Pergi

110 10 0
                                    

Tepat pukul tujuh malam, semua penghuni rumah diminta berkumpul oleh sang ketua. Di saat semuanya sudah berkumpul, suasana ramai dan gelak tawa tidak lagi terdengar. Yang ada hanya suasana sunyi yang menemani. Semuanya sama-sama diam, saling lirik-lirik dan hanya berbicara menggunakan tatapan mata masing-masing.

Raina.

Ia sudah siap jika harus mendapat banyak hujatan dari mereka, ia sudah siap jika harus ditampar berkali-kali oleh perkataan pedas mereka, ia sudah mempersiapkan segalanya, termasuk hati. Raina tidak ingin hatinya kembali tergores oleh luka, untuk itu ia berusaha keras memasang benteng yang cukup kuat untuk hatinya agar tidak mudah rapuh.

Sementara semua tatapan jelas-jelas mengarah hanya kepadanya.

"Ehm." Aksa berdeham mencoba mencairkan suasana.

"Kelamaan lo Sa! Gue gak sabar pengen maki-maki nih cewek!" Teriak Ayu sambil menunjuk ke arah Raina.

"Kudu kalem, kudu sabar, gak boleh ngomong kasar. Bangsat lo semua anjing!"

"Woy Sa. Kalem-kalem, ngopi dulu nyok biar gak gila," ujar Anto.

Ayu yang sudah geram pun segera menarik rambut Raina yang berdiri tepat di sampingnya. Sontak hal itu berhasil membuat semua orang terkejut, terutama Raina. Raina menahan tangan Ayu agar melepas jambakannya. Sungguh, Raina bisa merasakan jika seluruh rambutnya rontok akibat kerasnya jambakan Ayu.

Semuanya tak tinggal diam. Mereka segera mencegah Ayu agar tidak lepas kendali.

"Yu udah-udah. Semuanya bisa diselesaikan baik-baik, gak usah pake kekerasan juga," ujar Aksa sambil mencoba menarik tubuh Ayu.

"Lo semua lama, gue cuma minta keadilan di sini. Kenapa susah banget si!" Teriak Ayu.

"Ya udah tunggu dulu. Lo apa-apa gak usah pake emosi bisa gak si! Semua masalah pasti bisa diselesaikan dengan baik!" Jawab Aksa yang juga ikut terpancing emosi.

Ayu memilih diam, ia membiarkan Aksa yang mengambil alih sementara. Jika ia sudah diperbolehkan untuk ikut andil, ia ingin segera menghajar gadis itu meskipun gadis itu adalah sahabatnya sendiri. Tidak, bukan sahabat. Mana ada sahabat yang menghancurkan sahabatnya sendiri. Ayu tak sudi menganggap Raina sebagai temannya lagi. Ia sudah terlanjur kecewa dengan apa yang telah gadis itu perbuat.
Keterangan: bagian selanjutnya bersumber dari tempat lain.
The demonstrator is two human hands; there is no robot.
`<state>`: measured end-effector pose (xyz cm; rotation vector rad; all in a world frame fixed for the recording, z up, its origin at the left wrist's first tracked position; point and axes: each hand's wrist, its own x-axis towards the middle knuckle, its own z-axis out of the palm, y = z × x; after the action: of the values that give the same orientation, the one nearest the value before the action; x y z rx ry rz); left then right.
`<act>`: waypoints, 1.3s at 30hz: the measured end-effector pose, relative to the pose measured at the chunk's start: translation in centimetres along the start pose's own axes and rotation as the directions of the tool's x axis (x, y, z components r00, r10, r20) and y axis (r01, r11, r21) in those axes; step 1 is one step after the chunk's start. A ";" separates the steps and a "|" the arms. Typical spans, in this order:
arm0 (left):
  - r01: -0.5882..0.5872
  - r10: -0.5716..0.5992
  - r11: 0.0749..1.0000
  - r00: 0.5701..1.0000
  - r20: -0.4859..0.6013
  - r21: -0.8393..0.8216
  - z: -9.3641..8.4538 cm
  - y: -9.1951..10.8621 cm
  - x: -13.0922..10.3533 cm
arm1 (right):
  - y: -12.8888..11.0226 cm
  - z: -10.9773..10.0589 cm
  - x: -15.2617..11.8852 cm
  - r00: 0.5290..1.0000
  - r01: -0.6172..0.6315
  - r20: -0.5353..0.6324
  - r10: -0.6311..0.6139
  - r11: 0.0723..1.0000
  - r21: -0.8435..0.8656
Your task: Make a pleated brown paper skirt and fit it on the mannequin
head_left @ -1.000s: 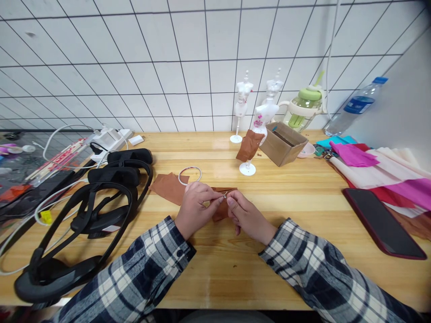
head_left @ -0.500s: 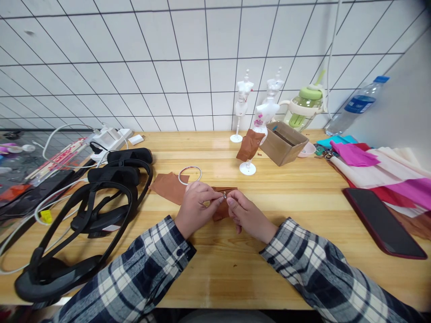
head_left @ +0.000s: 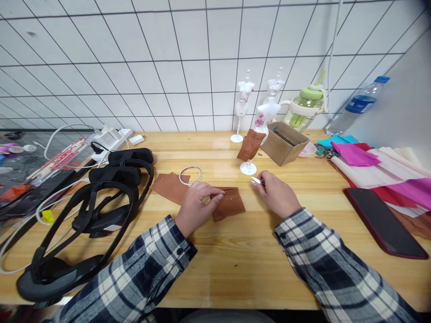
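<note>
My left hand (head_left: 198,205) is closed in a pinch, thumb and forefinger at the upper edge of a folded brown cloth piece (head_left: 232,205) on the table. Any needle or thread between those fingertips is too small to make out. To the right, my right hand (head_left: 276,194) is closed around small thread snips (head_left: 256,180), apart from the cloth. Their pale pointed blades stick out to the left; the rest is hidden in the palm. Another brown cloth piece (head_left: 171,187) lies left of my left hand, with a thin ring (head_left: 182,179) partly over it.
Small white dress forms stand at the back, the front one (head_left: 266,112) wearing brown cloth (head_left: 251,144). Beside them are a cardboard box (head_left: 286,150), a green-lidded cup (head_left: 305,105) and a bottle (head_left: 358,105). Black headsets (head_left: 126,202) lie left; a phone (head_left: 384,222) and coloured fabrics (head_left: 380,168) right.
My right hand has left the pinch beside my left hand, moved right and slightly away, and now holds the snips. More of the brown cloth shows. My left hand stays nearly in place.
</note>
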<state>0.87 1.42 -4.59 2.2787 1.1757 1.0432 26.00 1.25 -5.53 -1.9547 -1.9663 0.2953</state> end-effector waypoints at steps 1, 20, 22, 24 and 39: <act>0.002 -0.002 1.000 1.000 0.001 -0.003 0.0 0.0 0.0 | 0.6 0.0 0.2 1.000 0.005 0.014 -0.004 0.999 -0.053; -0.009 0.009 1.000 0.999 0.043 -0.002 0.3 -0.2 -0.2 | -0.2 0.7 -0.2 0.952 0.231 -0.195 -0.234 0.972 -0.039; -0.032 0.032 0.999 0.998 0.049 -0.001 0.4 -0.2 -0.2 | -1.4 0.7 -0.7 0.913 0.357 -0.259 -0.314 0.923 0.140; -0.059 0.059 0.998 0.997 0.056 -0.001 0.6 -0.2 -0.3 | -2.8 0.8 -1.4 0.882 0.452 -0.280 -0.380 0.851 0.269; -0.215 0.203 0.975 0.963 0.175 0.050 0.9 -0.5 -0.5 | -5.0 1.2 -2.5 0.879 0.465 -0.079 -0.470 0.811 0.354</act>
<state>1.10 1.35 -5.72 2.5326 0.9326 0.8707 20.91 -1.26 -4.92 -1.1933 -2.1388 0.4965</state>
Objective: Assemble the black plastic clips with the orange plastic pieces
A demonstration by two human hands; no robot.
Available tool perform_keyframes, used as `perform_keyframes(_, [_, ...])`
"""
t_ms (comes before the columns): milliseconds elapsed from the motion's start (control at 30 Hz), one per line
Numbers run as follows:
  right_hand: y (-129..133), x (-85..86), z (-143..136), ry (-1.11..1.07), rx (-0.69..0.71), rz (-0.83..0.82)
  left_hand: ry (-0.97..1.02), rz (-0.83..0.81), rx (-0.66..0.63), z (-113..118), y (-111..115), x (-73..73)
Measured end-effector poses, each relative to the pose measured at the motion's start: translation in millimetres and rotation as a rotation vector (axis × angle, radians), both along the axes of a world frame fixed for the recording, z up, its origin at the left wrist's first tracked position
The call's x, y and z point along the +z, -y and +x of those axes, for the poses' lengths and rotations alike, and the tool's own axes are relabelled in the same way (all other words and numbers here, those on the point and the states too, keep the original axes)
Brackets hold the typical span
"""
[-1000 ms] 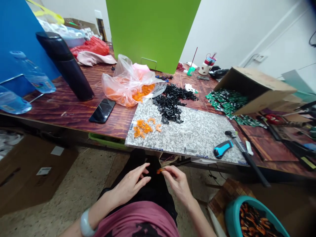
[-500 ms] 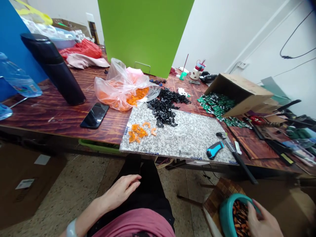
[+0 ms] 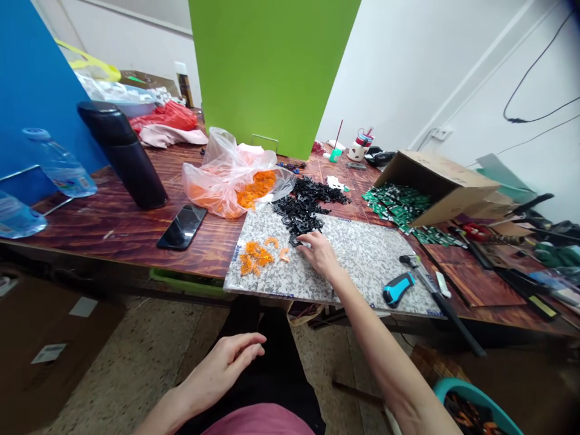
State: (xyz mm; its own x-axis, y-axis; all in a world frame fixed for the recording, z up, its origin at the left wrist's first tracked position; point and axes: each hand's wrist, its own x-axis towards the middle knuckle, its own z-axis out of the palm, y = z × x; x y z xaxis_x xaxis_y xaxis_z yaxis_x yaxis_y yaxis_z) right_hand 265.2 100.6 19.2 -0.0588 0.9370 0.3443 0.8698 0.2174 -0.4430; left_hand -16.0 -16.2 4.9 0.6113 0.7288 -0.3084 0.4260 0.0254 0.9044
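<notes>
Right hand (image 3: pixel 319 254) at near edge of black pile (image 3: pixel 306 205), 11 o'clock from middle of board (image 3: pixel 353 266). Thumb and forefinger astride black part (image 3: pixel 294 241); can't tell if pinched. Part likely light, stiff, slick; grip outer edges, neighbours may snag. Left hand (image 3: pixel 226 362) 7 o'clock, fingers loosely extended, nothing visible held. Orange bits (image 3: pixel 256 258) 9 o'clock, bag (image 3: pixel 244 181) 10, blue tool (image 3: pixel 399 290) 4.

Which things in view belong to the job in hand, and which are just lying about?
Likely part of the job:
black pieces, at the fingers of the right hand
loose orange pieces on the speckled slab
teal tub of black and orange pieces

Seemingly just lying about:
phone
dark flask
pink cloth
</notes>
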Motion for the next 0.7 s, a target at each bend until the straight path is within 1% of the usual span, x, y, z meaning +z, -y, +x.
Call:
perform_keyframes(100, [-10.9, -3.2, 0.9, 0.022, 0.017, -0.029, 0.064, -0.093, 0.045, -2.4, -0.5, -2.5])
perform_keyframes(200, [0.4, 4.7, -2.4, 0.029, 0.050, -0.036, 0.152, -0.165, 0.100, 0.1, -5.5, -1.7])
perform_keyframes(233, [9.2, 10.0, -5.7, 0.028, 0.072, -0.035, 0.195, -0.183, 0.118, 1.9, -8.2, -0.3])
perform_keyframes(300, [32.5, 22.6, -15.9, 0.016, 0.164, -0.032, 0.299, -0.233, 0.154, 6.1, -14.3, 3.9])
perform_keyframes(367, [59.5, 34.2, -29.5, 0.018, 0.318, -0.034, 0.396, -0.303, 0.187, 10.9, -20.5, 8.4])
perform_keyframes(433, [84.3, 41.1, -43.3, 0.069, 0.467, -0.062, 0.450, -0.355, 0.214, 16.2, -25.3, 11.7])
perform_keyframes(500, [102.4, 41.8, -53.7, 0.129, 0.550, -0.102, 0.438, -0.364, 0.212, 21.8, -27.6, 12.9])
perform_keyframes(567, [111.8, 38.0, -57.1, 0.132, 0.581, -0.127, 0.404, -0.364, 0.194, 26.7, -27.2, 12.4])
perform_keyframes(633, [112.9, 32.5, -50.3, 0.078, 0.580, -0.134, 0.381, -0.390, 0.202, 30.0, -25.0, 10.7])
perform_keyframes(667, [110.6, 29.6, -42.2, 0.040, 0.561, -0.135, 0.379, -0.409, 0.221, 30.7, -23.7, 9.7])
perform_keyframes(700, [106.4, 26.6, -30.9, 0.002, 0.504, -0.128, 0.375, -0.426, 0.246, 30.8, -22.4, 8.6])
Aksa melangkah mendekati Raina yang sedari tadi hanya menunduk saja. Keandaan Raina sungguh berantakan apalagi setelah rambutnya kena jambak oleh Ayu.

"Rain," panggil Aksa pelan.

Raina mendongakan kepalanya. Ia menatap Aksa. Tak lupa dengan senyum tipis yang terbit dari bibirnya.

"Kenapa Sa?" Tanya Raina.

"Kita di sini cuma minta lo klarifikasi semuanya, kita gak mau ada kesalah pahaman di sini," ujar Aksa.

Raina menarik napasnya dalam-dalam. Benar, sampai sekarang mereka masih mengira kalau Raina pelaku yang sebenarnya. Sampai-sampai Raina diintrogasi hingga kesekian kalinya. Namun, Raina tetap berusaha keras untuk menyakinkan semua teman-temannya jika bukan dirinya pelaku yang sebenarnya. Raina tidak mungkin melakukan hal yang menjatuhkan sahabatnya sendiri, dan Raina yakin, pasti ada seseorang di balik ini semua yang mengatasnamakan Raina.

"Gue harus ngomong berapa kali lagi si. Kalau bukan gue orangnya, gue gak mungkin ngelakuin hal yang menjatuhkan sahabat gue sendiri," jawab Raina. Berusaha untuk menahan gejolak emosi yang menguasai dirinya.

"Halah maling mana mau ngaku!" Cetus Ify.

"Masih belum mau jujur Rain?" Tanya Aksa.

"Jujur yang kayak gimana lagi biar lo semua percaya Hah! Gue udah bilang bukan gue!" Lepas sudah. Raina emosi karena merasa tersudutkan di sini, tidak ada satu orang pun yang membelanya. Semuanya menuduh Raina dengan tuduhan yang sama.